The manual shows that I can find differences between two comparisons using the following construct:
> AvsB.contrast = makeContrasts(A.vs.B = (A_T1-A_T0) - (B_T1-B_T0), levels = design)
But I am a bit confused how to use this to compare between three conditions. One contrast I've tried is:
> AvsBvsC.contrast = makeContrasts(A.vs.B = (A_T1-A_T0) - (B_T1-B_T0) - (C_T1-C_T0), levels = design)
But I am not sure if that is giving me those genes that are unique ONLY in condition A and not in condition B or C.
Based on other reading on this site (which is great) I've found some examples and I've also tried this contrast:
> A.contrast<-makeContrasts(contrasts=c("(A_T1-A_T0) - (B_T1-B_T0)","(A_T1-A_T0) - (C_T1-C_T0)", levels=design)
But am again unsure if that is giving me the output I want - genes that are significant differentially expressed ONLY in condition A and not conditions B or C.

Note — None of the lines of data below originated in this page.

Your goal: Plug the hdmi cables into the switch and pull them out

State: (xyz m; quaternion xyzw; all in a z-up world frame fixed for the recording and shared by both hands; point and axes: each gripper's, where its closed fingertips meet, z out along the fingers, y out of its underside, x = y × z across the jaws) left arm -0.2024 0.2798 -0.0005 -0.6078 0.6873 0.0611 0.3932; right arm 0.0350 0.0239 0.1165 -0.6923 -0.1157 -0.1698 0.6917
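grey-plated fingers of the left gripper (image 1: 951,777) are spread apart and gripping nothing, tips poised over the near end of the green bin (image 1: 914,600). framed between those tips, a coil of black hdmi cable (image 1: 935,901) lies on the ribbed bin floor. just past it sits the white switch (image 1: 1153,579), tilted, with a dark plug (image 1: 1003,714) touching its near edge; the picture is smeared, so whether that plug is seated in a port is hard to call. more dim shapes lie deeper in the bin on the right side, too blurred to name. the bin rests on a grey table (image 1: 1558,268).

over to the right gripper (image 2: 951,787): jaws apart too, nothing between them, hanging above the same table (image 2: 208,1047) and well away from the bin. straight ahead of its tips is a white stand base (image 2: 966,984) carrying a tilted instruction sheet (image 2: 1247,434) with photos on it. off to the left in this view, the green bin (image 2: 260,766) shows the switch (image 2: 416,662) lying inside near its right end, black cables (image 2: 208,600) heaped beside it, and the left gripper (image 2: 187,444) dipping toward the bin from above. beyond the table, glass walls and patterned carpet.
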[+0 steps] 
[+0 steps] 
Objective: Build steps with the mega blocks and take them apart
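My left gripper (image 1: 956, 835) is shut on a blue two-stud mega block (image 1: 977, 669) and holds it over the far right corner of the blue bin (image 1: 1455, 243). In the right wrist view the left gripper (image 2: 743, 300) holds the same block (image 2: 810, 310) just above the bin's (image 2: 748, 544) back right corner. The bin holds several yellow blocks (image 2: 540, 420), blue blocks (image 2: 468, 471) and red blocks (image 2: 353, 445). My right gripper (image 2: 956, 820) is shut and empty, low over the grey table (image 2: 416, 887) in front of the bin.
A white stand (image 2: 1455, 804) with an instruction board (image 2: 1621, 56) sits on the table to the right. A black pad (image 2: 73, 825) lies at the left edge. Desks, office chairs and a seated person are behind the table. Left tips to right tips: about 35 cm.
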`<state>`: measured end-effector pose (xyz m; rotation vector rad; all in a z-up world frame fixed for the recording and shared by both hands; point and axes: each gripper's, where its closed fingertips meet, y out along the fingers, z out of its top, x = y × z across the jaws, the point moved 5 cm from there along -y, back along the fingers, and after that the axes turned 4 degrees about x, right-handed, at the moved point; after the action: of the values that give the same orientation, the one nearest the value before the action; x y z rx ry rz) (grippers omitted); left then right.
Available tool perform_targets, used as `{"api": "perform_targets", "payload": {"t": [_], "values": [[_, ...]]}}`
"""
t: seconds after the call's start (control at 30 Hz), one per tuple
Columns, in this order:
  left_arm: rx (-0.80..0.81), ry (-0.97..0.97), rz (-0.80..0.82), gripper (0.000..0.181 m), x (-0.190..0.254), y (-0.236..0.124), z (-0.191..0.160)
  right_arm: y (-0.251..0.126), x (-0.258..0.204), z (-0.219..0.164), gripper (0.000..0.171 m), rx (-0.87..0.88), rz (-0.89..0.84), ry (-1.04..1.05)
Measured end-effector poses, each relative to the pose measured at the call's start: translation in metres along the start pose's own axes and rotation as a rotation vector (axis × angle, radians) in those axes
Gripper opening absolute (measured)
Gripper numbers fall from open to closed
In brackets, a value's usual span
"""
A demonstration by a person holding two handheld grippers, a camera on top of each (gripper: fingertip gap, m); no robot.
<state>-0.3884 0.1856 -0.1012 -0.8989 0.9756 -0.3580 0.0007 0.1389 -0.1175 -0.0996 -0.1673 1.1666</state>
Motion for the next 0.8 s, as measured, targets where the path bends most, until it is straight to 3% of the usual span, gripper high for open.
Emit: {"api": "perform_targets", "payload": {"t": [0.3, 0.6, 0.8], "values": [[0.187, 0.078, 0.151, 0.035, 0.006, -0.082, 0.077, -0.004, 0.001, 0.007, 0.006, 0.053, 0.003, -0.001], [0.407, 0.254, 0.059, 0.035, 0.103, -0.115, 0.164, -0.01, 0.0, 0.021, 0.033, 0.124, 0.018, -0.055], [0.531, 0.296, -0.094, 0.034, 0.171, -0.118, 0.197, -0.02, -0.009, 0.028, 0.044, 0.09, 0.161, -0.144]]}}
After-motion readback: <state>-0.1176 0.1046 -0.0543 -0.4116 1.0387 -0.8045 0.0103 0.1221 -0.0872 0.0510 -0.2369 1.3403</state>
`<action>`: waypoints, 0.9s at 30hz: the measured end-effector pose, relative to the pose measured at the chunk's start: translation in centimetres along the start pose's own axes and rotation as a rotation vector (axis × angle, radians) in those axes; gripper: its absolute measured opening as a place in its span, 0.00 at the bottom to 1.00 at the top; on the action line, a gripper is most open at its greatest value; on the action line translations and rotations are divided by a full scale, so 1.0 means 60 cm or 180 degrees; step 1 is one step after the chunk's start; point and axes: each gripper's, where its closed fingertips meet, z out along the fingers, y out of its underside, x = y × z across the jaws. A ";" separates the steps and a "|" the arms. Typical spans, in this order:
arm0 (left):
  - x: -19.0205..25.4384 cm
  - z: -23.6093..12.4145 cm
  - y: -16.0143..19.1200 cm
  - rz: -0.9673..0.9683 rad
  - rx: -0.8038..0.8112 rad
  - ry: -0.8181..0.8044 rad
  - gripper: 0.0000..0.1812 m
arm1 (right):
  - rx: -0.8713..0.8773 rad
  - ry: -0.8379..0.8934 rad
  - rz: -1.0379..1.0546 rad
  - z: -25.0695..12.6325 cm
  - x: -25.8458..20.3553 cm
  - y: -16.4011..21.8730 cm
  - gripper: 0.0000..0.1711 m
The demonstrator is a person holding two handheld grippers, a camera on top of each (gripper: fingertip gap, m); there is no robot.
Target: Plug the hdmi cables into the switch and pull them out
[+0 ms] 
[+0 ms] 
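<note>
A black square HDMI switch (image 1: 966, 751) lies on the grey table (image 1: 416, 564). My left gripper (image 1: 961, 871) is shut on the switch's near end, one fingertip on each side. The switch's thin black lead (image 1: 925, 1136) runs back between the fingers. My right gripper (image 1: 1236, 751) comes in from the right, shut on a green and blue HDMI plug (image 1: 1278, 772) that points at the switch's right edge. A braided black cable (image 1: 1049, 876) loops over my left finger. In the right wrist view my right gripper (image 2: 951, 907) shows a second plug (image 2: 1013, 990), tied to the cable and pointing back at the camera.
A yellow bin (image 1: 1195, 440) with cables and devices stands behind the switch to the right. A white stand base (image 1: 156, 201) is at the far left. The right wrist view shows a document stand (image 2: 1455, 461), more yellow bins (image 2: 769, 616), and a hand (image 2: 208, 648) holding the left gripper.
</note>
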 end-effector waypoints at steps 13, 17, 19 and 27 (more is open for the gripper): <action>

I also am not sure how to go about finding genes that are unique ONLY in conditions B and C but not A (or B and C individually).
Any help would be greatly appreciated. Thank you in advance!
-Kevin
Thank you very much Aaron!
That makes sense. To re-phrase my question and perhaps clarify what I am trying to do. Condition A is my experimental condition, where as B and C are two control conditions (with samples taken at T0 and after some time). For each condition I can identify genes that are DE at T1 vs T0 (and get lists of genes that meet a FDR cutoff). I want would like to do is use conditions B and C as controls to make sure the DE genes in A are due only to A and not to changes that would have occurred in the controls over time. So is there any way in edgeR to do what I am asking?
I think what you describe makes sense, but I worry about the different statistical power in A, B, and C conditions. I hope that makes sense, but please let me know and I can try to clarify it.
If that's all you want, then you don't need to look for non-DE genes. Rather, all you need to do is:
... and run
glmLRT
separately oncon1
andcon2
, and intersect the resulting DE lists. This will identify genes that are DE in A against both controls (also probably best to select genes changing in the same direction). This avoids the grief of trying to identify non-DE genes. In fact, there's no need to mandate non-DE in the control T1-T0 contrasts, as you requested in your original post; if a particular gene goes up 2-fold in the controls over time, but it goes up 10-fold in A over time, then you still want to pick up that gene, even if it's no longer non-DE in the control.As for your other remark, differences in power between contrasts aren't an issue here if you only focus on the intersection - if it's detected (at a certain FDR threshold) in both contrasts, then it's present in the intersection, and that's that. Okay, power would affect the size of the intersection, but not the reliability of the genes in the intersection itself.
Thanks. That makes sense to me. I really appreciate your help and advice.